Google Earth Image Exporting for Download

We were breaking apart our region of interest to facilitate downloads, but I decided instead to let Google tile the image for me. Some things I noticed: even when providing a region for export, the extent is used as opposed to an actual “clip” of the image. However, when you clip the image earlier in the script, it appears that the extra region given is just filled with 0’s (so perhaps you can download a smaller image of the same extent by providing the clip).

Some weird notes on differences between the *.tifs surely resulting from some part of from what I’ve changed…

  • the mask that makes only 1’s part of the image: in some things I was trying before it fussed at me seemingly because of the mask so by exporting an image of 0’s and 1’s it seemed to help

What results from both is an image of 0’s and 1’s, but oddly “out of the box” the 1st TIFF displays as expected (i.e. in ArcGIS, even though the auto color scheme is stretched, you can see the wetlands). However, the one with the bullet point changes made does not: it looks all black (the value assigned at the 0 end) until you display with discrete colors. Then, the images look analogous. Looking closer, it looks like the original script exports with unsigned integer and 8 bit pixel depth, whereas my new script exports with floating point and 32 but pixel depth. This is making the newer images way bigger (and I think unnecessarily).

What I’m Doing in Google Earth Engine

Right now, there’s a data set we want that’s distributed exclusively on Earth Engine. So, to break it into manageable/meaningful chunks for our analysis, we’ve created regions. We basically need to generate the raster (requires a “max” function for the time period of interest) for each year, and then clip the raster to each region and download it. All of this is exclusively done in the JavaScript IDE on the site.

Already, some data distribution hurdles for this platform are identified (to its credit, it sort of isn’t built for that purpose; it has many other strengths, i.e. actually being able to do processing). Possibly one of the funkiest things about Earth Engine is the distinction (and difference in how it’s coded) between “client-side” and “server-side” functions. So, whenever you make something “ee.” it’s server side: it means that the server is processing whatever it is into the thing you want. So, you have to deal with the resulting objects differently depending on what “side” you’re on.
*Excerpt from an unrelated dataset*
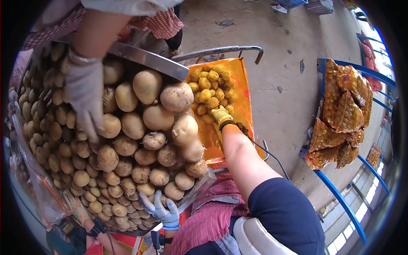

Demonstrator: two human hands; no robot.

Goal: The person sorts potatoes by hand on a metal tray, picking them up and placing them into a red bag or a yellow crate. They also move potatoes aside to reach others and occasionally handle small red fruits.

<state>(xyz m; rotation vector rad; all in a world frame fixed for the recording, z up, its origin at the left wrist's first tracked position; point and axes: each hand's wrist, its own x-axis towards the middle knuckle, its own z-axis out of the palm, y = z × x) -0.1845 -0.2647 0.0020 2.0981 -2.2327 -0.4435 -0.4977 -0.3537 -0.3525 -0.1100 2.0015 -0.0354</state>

Some Processing I’ve Done in GDAL

I have GDAL installed in Linux (i.e. the easiest way to install/implement it) so the following examples represent command line usage. I have used a smattering of different GDAL utilities, and the links in the descriptions go to the manual page for the utility in each example. I have incorporated these example commands into various bash scripts if I need to implement them in an iteration over multiple files.

This is an example of re-sampling a raster to larger pixel sizes (in this case to a lower resolution of 0.09 degree from the original 0.0002 degree [30m LANDSAT pixels]) by taking the mean of the pixels encompassed in the coarser output.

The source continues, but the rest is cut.